FDNY member Matthew McDevitt, who died last year,

FDNY member Matthew McDevitt, who died last year, and his wife, Jackie, in an undated photo. Credit: Jackie McDevitt

Matt McDevitt’s toddler son, James, saluted the TV set on Long Island as his FDNY firefighter dad was being memorialized via live video.

James’ mom — McDevitt’s widow, Jackie, 32 — had been anticipating the kind of ceremony that the FDNY had held 112 previous times. But for the 113th, at which McDevitt — who died Oct. 29 at 31 of a rare cancer, was among 15 being remembered — the ceremony had to be virtual, yet another relocated rite to halt the coronavirus pandemic.

"I was disappointed it was virtual. I was really looking forward to attending the ceremony," Jackie McDevitt of Lynbrook she said in an interview Friday about Wednesday’s event. "But watching my son salute the television during taps and watching how seriously the Turtles took this ceremony, even remotely, left me speechless."

The Turtles is the nickname for McDevitt’s firehouse, Ladder 135, Engine 286, in Glendale, Queens.

The FDNY commissioner, Dan Nigro, noted in his remarks the nearly unprecedented circumstances under which this year’s memorial ceremony was being held — not at the monument to fallen firefighters built with donations more than a century ago, but via video.

"Normally, I would be addressing all of you from the steps of our monument on Riverside Drive, and there would be thousands of our active and retired members in formation as a sign of profound respect and love for our fallen members," Nigro said.

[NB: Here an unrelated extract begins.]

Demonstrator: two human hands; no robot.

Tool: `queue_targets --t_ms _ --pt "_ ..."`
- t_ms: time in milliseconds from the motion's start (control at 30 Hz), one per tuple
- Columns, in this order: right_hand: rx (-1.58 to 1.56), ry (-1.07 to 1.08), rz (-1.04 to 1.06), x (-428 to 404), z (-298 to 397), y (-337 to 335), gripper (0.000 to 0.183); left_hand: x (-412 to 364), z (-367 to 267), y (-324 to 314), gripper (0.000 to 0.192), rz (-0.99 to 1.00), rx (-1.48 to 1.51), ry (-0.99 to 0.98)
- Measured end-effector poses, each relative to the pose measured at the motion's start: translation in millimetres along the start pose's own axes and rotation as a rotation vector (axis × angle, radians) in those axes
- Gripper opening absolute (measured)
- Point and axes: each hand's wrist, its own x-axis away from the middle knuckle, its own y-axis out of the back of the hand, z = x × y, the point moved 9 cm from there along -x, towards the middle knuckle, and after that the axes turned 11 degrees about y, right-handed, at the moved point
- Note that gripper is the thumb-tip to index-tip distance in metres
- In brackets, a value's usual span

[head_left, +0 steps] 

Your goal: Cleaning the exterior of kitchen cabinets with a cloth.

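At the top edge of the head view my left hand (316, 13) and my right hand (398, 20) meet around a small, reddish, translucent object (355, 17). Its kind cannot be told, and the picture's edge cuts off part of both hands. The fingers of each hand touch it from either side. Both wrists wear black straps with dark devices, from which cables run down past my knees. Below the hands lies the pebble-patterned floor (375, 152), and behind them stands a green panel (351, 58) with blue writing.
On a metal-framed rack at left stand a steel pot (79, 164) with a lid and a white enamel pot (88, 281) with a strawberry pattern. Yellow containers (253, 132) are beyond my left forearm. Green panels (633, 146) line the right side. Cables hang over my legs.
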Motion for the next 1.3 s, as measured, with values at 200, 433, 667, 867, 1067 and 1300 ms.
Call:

"Year after year on this day, our FDNY family gathers in extraordinary numbers on Riverside Drive to honor their friends and loved ones we have lost," Nigro said. "As we all know, gathering in extraordinary numbers is not something any of us can or should be doing these days."

McDevitt’s wasn’t a line-of-duty death but was honored at the ceremony because he died while an active member of the department, according to FDNY spokesman Jim Long.

Mayor Bill de Blasio, speaking on a video shot at City Hall, said, "all of you joined a family dedicated to protecting all the other families of this city, and you know that with every call, you’re ready to run towards the danger, and we honor you for that."

"In the dark of night, when FDNY trucks are called upon, the people of New York City know one thing for sure: help is on the way, and this year we knew that more than ever. I wish we could all gather together in person to honor and remember our brave heroes," de Blasio said, adding: "New York's Bravest is more than just a nickname; it's a mission statement, it's a statement of pride and purpose. And those that join the ranks know that it's not just a job; it's a calling."

The family is preparing to honor the one-year anniversary of the death of Matt McDevitt, whose daughter, Mila, 1, was born three months before his passing.

She sat on her mom’s lap during the ceremony.

"Matt was the best human that I know. He was a warrior and a hero for sure. His passing was not just a loss for our friends and family but the entire world," Jackie said. "Huge loss."

McDevitt’s brother, Garrett, 38, an FDNY lieutenant, said he will always remember his brother’s smile and laugh, qualities he maintained "no matter what … even when he was sick."